··· Dataset records ···
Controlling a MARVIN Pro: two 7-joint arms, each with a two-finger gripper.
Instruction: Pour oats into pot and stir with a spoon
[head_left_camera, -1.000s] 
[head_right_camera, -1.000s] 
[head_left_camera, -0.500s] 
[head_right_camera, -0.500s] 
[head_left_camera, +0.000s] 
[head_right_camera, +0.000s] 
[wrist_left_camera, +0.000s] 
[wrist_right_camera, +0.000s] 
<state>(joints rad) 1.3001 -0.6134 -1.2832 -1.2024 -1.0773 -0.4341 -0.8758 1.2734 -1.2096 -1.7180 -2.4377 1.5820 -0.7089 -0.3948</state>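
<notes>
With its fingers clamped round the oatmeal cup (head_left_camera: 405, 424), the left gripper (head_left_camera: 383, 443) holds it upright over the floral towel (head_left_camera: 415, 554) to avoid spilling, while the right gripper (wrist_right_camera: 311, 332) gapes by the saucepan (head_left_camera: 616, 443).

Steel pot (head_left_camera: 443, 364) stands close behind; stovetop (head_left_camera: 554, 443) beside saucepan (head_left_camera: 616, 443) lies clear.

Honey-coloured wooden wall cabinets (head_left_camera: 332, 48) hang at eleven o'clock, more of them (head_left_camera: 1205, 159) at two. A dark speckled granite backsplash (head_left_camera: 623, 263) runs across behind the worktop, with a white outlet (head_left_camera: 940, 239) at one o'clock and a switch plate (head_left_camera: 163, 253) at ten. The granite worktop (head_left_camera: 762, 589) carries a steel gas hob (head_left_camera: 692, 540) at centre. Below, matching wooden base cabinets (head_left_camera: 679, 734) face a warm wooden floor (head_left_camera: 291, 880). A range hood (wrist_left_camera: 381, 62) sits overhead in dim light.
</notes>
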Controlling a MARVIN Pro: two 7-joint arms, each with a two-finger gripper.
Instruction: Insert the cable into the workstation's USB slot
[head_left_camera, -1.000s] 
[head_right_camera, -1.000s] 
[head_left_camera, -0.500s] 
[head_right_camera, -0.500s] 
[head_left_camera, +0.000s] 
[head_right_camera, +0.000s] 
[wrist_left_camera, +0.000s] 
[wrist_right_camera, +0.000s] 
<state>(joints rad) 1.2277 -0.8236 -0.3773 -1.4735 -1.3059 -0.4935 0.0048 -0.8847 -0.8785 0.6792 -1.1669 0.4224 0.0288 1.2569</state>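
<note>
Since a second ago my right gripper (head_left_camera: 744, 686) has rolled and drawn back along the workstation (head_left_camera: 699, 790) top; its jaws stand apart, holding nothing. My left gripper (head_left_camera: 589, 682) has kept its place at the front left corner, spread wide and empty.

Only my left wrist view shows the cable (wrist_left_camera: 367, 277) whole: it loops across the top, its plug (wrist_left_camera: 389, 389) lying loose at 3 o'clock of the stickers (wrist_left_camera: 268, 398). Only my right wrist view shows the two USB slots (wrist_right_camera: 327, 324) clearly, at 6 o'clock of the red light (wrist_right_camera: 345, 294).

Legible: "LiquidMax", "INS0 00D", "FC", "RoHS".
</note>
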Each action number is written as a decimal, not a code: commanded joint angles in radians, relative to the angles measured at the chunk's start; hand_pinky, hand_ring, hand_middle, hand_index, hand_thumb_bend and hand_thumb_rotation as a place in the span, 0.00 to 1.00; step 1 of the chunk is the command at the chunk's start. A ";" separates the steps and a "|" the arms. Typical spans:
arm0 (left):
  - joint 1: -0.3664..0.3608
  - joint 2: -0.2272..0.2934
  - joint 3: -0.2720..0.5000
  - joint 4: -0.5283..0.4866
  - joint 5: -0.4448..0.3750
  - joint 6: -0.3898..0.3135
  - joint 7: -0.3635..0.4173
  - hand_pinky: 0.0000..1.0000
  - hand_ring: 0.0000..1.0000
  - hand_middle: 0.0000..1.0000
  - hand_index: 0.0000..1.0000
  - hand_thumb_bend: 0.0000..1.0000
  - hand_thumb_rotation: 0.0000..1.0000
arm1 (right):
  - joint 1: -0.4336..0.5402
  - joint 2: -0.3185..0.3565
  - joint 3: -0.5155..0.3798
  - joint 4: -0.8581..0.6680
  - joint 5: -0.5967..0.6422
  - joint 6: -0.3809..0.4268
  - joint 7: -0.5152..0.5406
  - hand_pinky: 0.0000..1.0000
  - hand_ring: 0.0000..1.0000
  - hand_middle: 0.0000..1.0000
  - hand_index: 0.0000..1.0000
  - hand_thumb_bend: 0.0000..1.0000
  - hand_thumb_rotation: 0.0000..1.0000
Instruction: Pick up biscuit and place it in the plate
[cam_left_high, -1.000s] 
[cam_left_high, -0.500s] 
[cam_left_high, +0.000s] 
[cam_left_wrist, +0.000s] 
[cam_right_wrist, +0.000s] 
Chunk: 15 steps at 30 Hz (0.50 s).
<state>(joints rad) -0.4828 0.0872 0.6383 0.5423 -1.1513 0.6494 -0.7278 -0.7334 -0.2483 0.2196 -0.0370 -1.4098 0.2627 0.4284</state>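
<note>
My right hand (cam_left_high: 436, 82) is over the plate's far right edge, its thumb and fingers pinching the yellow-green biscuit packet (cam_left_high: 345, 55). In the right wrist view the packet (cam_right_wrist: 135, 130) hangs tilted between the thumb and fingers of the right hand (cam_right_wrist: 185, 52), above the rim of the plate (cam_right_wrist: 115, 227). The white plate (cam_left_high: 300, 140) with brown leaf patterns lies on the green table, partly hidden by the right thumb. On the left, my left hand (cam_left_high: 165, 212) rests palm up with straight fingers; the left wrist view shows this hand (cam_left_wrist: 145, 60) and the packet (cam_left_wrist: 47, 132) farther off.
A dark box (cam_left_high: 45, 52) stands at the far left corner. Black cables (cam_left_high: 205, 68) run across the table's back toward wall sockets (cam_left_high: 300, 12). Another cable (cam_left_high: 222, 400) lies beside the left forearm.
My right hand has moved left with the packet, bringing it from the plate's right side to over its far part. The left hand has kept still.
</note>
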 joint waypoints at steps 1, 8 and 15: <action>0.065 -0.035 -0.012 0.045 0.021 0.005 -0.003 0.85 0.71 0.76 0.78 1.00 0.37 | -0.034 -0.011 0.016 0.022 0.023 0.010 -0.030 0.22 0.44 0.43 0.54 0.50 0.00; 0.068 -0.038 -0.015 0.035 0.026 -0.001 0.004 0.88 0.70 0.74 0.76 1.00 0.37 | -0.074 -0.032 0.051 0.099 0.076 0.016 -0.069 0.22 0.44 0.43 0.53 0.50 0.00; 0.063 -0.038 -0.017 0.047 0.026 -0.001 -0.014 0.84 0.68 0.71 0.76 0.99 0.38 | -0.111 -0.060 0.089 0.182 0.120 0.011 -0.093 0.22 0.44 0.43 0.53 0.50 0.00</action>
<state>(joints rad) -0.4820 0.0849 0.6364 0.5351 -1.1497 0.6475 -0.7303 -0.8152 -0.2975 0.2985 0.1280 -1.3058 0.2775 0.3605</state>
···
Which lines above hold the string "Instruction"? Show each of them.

(Answer):
Instruction: Pour oats into pot and stir with a spoon
Instruction: Insert the cable into the workstation's USB slot
Instruction: Pick up biscuit and place it in the plate

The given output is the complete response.